Drilling Down: DX11 And The Multi-Threaded Game Engine
In spite of the fact that multi-threaded programming has been around for decades, mainstream programmers didn't start focusing on parallel programming until multi-core CPUs started coming along. Much general purpose code is straightforward as a single thread; extracting performance via parallel programming can be difficult and isn't always obvious. Even with talented programmers, Amdahl's Law is a bitch: your speed up from parallelization is limited by the percent of code that is necessarily sequential.
Currently, in game development, rendering is one of those "necessarily" sequential tasks. DirectX 10 isn't set up to appropriately handle multiple threads all throwing commands at the GPU. That doesn't mean parallelization of renderers can't happen, but it does limit speed up because costly synchronization techniques or management threads need to be implemented in order to make sure nothing steps out of line. All this limits the benefit of parallelization and discourages programmers from trying too hard. After all, it's a better idea to put more of your effort into areas where performance can be improved more significantly. (John Carmack put it really well once, but I can't remember the quote... and I'm doing too much benchmarking to go look for it now. :-P)
No matter what anyone does, some stuff in the renderer will need to be sequential. Programs, textures, and resources must be loaded up; geometry happens before pixel processing; draw calls intended to be executed while a certain state is active must have that state set first and not changed until completion. Even in such a massively parallel machine, order must be maintained for many things. But order doesn't always matter.

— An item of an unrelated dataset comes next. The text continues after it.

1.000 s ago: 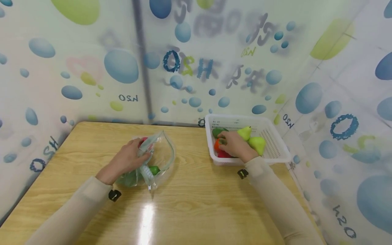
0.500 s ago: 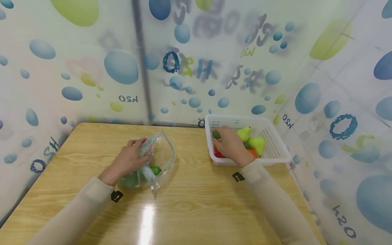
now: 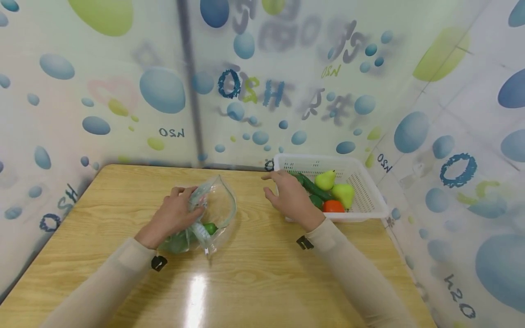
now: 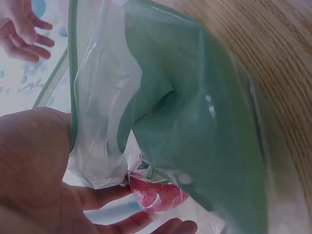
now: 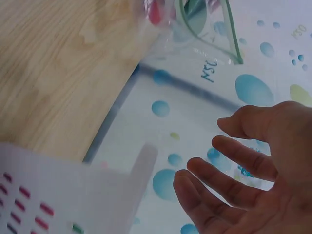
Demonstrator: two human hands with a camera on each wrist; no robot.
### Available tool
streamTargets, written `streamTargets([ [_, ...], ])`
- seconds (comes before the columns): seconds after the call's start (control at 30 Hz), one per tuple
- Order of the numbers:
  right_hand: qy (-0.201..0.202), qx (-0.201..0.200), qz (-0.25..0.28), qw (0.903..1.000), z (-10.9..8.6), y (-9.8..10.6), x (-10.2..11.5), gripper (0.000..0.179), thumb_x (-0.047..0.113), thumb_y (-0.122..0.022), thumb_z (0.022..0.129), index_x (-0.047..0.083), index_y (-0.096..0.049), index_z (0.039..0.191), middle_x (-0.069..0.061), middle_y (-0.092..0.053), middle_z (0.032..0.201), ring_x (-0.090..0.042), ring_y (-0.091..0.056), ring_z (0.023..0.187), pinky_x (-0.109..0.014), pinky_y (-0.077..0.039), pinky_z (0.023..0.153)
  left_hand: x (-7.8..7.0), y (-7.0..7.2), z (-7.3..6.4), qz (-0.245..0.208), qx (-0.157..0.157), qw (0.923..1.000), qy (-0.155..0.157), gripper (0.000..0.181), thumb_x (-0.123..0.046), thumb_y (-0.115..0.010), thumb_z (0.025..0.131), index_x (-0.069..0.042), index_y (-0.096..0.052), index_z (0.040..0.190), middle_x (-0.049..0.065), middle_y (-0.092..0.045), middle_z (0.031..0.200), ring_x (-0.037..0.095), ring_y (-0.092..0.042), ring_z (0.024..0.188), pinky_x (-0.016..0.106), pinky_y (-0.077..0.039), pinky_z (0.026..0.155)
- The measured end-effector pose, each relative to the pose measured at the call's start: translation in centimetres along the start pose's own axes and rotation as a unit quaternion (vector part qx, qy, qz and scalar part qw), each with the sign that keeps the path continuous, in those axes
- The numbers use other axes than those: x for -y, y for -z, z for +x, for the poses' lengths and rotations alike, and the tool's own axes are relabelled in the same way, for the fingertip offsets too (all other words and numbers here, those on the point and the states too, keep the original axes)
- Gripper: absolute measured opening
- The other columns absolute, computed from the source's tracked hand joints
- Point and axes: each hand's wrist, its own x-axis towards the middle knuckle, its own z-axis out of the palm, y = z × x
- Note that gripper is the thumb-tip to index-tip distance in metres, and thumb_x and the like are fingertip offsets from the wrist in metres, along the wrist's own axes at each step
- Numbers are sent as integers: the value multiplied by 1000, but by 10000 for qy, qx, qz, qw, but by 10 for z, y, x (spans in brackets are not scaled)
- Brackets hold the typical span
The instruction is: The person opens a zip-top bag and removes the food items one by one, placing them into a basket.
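My left hand (image 3: pixel 174 213) holds the side of a clear zip bag (image 3: pixel 221 200) with a green zip edge, which stands on the table with its mouth open. Inside it, a small green pepper (image 3: pixel 210 228) and a round red item (image 4: pixel 158 196) show through the plastic. A larger green shape (image 4: pixel 209 126) fills much of the left wrist view. My right hand (image 3: pixel 293 198) hovers over the left rim of a white plastic basket (image 3: pixel 371 189), fingers spread and holding nothing. In the basket lie two green pears (image 3: pixel 343 195), a cucumber (image 3: pixel 316 187), and an orange-red tomato (image 3: pixel 334 206).
The wooden table (image 3: pixel 246 273) carries the bag at left and the basket at the back right. Behind it hangs a curtain (image 3: pixel 246 114) printed with blue and green dots. More green produce (image 3: pixel 316 201) sits partly behind my right hand.
My right hand has moved left from inside the basket to over its left rim, uncovering the cucumber and tomato. My left hand and the bag have barely shifted.
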Motion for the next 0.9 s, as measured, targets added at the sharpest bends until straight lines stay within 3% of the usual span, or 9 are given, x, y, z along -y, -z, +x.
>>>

Making more things thread-safe through an extended device interface using multiple contexts and making a lot of synchronization overhead the responsibility of the API and/or graphics driver, Microsoft has enabled game developers to more easily and effortlessly thread not only their rendering code, but their game code as well. These things will also work on DX10 hardware running on a system with DX11, though some missing hardware optimizations will reduce the performance benefit. But the fundamental ability to write code differently will go a long way to getting programmers more used to and better at parallelization. Let's take a look at the tools available to accomplish this in DX11.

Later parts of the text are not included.